L'obsession de photographier ce que nous nous apprêtons à manger
L'obsession de photographier ce que nous nous apprêtons à manger

Vidéo: L'obsession de photographier ce que nous nous apprêtons à manger

Vidéo: L'obsession de photographier ce que nous nous apprêtons à manger
Vidéo: Julien Doré - Nous (Clip officiel) 2024, Mars
Anonim

Twitter, Facebook, Pinterest, Instagram: de plus en plus de personnes utilisent les réseaux sociaux pour publier des photos de ce qu'elles s'apprêtent à manger, notamment de la gourmandise, de la documentation et du narcissisme. Parfois ce sont des plats faits maison, parfois ce sont ceux servis au restaurant. L'appétit vient du fait de regarder, et une bonne photo fonctionne tout autant qu'un bon arôme.

Dans les lieux nommés, il arrive souvent de voir des clients photographier frénétiquement les plats des convives. Dans certains restaurants, les clients sont priés de s'abstenir de prendre des photos. Ceux qui font beaucoup d'efforts pour présenter de bons et beaux plats, qui parlent avant même d'être dégustés, craignent les reportages d'amateurs, qui feront mauvaise impression sur ceux qui verront les images, peut-être postées sur un blog de critique culinaire.

Foodmood.in est un site qui passe en revue tous les tweets du monde (à l'aide d'algorithmes ? L'algorithme devient le mot magique derrière tout), et sélectionne ceux dédiés à l'alimentation. Construit un classement quotidien des aliments les plus publiés, nation par nation. Le système n'est pas entièrement fiable, puisque les mots-clés examinés sont en anglais; cependant, certains termes sont internationaux (pâtes, pizza, sushi) et les pourcentages d'approbation s'avèrent réalistes.

Le 23 juillet, par exemple, les Néerlandais ont posté des photos qui racontaient, dans l'ordre, des crêpes, des pizzas, des œufs; en Afghanistan, salade, œufs et sinigang (une soupe orientale); aux USA, salade, poulet et œufs (pizza à la cinquième place); en Syrie, le chocolat, les bonbons et le kfc (c'est-à-dire le poulet frit du Kentucky). Chez nous, pâtes, pizza et poulet. Foodmood fournit également le revenu par habitant et le pourcentage d'obèses dans les pays analysés.

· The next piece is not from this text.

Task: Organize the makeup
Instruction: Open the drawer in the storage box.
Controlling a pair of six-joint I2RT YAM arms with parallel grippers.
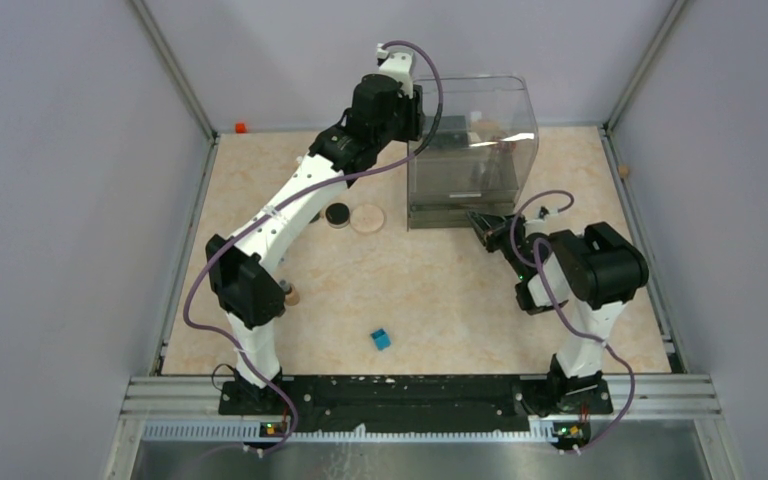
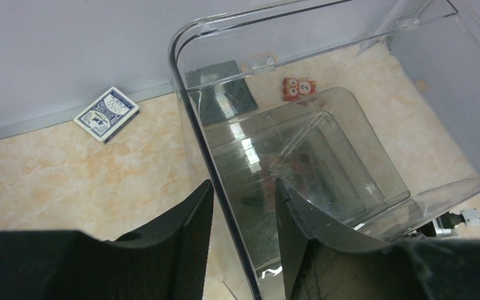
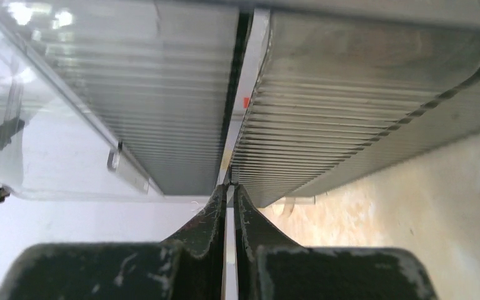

Bref, on assiste à un essor de la représentation des aliments qui renvoie à l'âge d'or des natures mortes, entre le XVIIe et le XVIIIe siècle. Puis, dans le sillage de la mode lancée par les peintres flamands, les représentations de la nourriture sont devenues une démonstration fondamentale des compétences des peintres, dans un concours pour représenter de la manière la plus vivante possible des quartiers d'agrumes, des éclairs d'écailles de poisson, de plumes et de fourrure de gibier pendu à pendre, des miettes de pains cassés.

Un petit livre de Luca Mariani, Agata Parisella et Giovanna Trapani, Peinture dans la cuisine (Sellerio, 2003), illustre les références et symboles de certaines de ces peintures, dont la célèbre Corbeille de fruits du Caravage, fierté de la galerie d'art Ambrosiana.

Au XXe siècle, la place des maîtres du pinceau est prise par le pop art, avec la sérialité des soupes Campbell's dépeinte par Warhol et les hambugers aux chips d'Oldemburg. C'est maintenant au tour de la photographie, tic souvent plus nerveux qu'une forme d'art.